Kumar Surendra, Kim Mi-Hyun
Gachon Institute of Pharmaceutical Science & Department of Pharmacy, College of Pharmacy, Gachon University, 191 Hambakmoeiro, Yeonsu-gu, Incheon, Republic of Korea.
J Cheminform. 2021 Mar 25;13(1):28. doi: 10.1186/s13321-021-00507-1.
In drug discovery, rapid and accurate prediction of protein-ligand binding affinities is a pivotal task for lead optimization with acceptable on-target potency as well as pharmacological efficacy. Furthermore, researchers hope for a high correlation between docking score and pose with key interactive residues, although scoring functions as free energy surrogates of protein-ligand complexes have failed to provide collinearity. Recently, various machine learning or deep learning methods have been proposed to overcome the drawbacks of scoring functions. Despite being highly accurate, their featurization process is complex and the meaning of the embedded features cannot directly be interpreted by human recognition without an additional feature analysis. Here, we propose SMPLIP-Score (Substructural Molecular and Protein-Ligand Interaction Pattern Score), a direct interpretable predictor of absolute binding affinity. Our simple featurization embeds the interaction fingerprint pattern on the ligand-binding site environment and molecular fragments of ligands into an input vectorized matrix for learning layers (random forest or deep neural network). Despite their less complex features than other state-of-the-art models, SMPLIP-Score achieved comparable performance, a Pearson's correlation coefficient up to 0.80, and a root mean square error up to 1.18 in pK units with several benchmark datasets (PDBbind v.2015, Astex Diverse Set, CSAR NRC HiQ, FEP, PDBbind NMR, and CASF-2016). For this model, generality, predictive power, ranking power, and robustness were examined using direct interpretation of feature matrices for specific targets.

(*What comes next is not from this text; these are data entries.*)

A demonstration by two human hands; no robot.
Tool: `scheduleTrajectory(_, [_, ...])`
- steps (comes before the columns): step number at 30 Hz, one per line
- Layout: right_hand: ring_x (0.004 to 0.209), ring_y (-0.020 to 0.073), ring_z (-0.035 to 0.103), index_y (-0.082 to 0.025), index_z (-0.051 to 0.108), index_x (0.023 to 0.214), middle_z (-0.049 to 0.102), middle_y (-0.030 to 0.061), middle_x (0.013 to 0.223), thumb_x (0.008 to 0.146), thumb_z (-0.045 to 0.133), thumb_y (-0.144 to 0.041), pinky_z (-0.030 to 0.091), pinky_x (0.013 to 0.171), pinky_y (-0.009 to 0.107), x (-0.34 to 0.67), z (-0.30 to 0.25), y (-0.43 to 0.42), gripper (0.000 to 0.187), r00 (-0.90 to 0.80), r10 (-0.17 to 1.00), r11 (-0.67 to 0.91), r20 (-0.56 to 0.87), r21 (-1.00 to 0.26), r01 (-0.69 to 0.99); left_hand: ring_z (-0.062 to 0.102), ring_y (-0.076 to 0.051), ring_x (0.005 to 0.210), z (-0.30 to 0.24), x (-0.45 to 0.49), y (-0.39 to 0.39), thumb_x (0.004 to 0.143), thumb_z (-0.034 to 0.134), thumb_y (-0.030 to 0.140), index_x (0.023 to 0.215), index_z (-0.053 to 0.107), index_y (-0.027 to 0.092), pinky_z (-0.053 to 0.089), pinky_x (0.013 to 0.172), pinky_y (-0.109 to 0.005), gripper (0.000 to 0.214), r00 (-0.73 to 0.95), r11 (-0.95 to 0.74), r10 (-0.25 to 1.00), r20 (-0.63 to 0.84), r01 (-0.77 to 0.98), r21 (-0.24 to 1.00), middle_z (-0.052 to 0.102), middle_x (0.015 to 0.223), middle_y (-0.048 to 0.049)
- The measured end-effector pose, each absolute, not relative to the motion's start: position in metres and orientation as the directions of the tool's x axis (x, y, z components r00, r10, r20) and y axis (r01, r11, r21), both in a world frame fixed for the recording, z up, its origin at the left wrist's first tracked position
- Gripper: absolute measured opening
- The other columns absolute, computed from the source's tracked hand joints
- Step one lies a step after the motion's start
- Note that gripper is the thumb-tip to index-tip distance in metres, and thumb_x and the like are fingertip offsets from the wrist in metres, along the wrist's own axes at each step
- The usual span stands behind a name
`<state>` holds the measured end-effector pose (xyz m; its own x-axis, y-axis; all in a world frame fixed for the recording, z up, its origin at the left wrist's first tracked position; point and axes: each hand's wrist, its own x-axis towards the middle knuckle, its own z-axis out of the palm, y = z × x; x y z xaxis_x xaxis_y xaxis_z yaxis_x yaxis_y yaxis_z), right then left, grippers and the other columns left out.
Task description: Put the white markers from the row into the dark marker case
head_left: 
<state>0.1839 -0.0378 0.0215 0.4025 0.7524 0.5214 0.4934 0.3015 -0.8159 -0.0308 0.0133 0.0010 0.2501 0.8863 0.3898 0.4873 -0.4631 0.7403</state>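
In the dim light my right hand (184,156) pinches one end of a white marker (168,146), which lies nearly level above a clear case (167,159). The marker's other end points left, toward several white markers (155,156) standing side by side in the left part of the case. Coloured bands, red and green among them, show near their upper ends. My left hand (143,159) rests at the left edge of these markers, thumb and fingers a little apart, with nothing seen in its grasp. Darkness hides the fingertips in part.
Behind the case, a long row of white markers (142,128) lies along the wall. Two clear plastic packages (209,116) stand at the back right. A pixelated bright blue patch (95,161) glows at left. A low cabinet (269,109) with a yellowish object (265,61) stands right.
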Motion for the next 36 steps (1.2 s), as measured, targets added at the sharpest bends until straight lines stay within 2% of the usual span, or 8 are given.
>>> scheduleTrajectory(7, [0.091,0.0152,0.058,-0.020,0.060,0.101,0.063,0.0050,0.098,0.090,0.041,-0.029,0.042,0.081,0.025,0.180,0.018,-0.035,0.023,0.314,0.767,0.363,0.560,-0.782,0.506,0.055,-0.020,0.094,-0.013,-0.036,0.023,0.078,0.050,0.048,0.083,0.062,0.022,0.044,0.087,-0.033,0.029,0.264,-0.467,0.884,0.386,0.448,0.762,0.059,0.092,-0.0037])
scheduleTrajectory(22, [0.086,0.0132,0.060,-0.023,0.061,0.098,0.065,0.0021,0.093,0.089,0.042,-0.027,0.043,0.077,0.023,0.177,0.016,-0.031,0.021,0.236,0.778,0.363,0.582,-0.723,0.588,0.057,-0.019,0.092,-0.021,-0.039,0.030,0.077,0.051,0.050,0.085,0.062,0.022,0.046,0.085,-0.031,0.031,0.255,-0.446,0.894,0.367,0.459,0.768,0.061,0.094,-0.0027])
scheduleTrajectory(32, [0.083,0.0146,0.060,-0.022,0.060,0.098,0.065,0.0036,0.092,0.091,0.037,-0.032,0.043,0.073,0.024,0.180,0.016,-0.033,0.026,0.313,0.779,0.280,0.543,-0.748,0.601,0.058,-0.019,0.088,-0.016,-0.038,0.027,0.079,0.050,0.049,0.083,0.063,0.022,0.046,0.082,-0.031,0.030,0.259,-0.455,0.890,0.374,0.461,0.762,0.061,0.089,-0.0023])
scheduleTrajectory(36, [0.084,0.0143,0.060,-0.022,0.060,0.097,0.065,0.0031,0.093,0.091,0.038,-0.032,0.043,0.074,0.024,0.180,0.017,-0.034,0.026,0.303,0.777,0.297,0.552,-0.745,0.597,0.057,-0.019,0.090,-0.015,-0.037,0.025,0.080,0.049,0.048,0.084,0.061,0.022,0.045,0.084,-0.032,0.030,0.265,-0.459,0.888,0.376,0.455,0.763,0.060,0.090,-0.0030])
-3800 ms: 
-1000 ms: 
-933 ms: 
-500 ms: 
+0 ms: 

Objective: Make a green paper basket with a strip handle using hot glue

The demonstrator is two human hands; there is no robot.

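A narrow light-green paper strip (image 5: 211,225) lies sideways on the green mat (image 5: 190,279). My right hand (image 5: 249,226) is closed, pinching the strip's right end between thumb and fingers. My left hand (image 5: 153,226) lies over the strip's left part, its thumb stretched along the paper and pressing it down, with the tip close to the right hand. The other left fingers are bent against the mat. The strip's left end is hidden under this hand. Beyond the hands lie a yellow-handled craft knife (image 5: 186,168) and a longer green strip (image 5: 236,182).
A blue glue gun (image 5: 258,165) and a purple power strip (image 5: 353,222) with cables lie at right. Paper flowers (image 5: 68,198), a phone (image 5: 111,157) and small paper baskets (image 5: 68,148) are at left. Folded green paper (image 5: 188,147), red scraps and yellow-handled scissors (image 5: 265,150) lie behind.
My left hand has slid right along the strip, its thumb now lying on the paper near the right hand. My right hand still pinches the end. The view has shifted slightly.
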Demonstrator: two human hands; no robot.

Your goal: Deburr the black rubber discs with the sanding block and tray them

在药物研发中,快速准确地预测蛋白质-配体结合亲和力是先导化合物优化的关键任务,以确保具有可接受的靶标活性和药理疗效。此外,研究人员希望对接分数与关键相互作用残基的构象之间具有高度相关性,尽管作为蛋白质-配体复合物自由能替代物的评分函数未能提供共线性关系。最近,人们提出了各种机器学习或深度学习方法来克服评分函数的缺点。尽管这些方法非常准确,但其特征化过程复杂,而且在没有额外特征分析的情况下,嵌入特征的含义无法直接通过人类识别来解释。在此,我们提出了SMPLIP-Score(亚结构分子与蛋白质-配体相互作用模式评分),一种绝对结合亲和力的直接可解释预测器。我们简单的特征化方法将配体结合位点环境上的相互作用指纹模式和配体的分子片段嵌入到一个输入向量化矩阵中,用于学习层(随机森林或深度神经网络)。尽管SMPLIP-Score的特征比其他现有模型简单,但在几个基准数据集(PDBbind v.2015、Astex多样集、CSAR NRC HiQ、FEP、PDBbind NMR和CASF-2016)上,它取得了相当的性能,皮尔逊相关系数高达0.80,以pK单位计的均方根误差高达1.18。对于该模型,通过对特定靶标的特征矩阵进行直接解释,检验了其通用性、预测能力、排序能力和稳健性。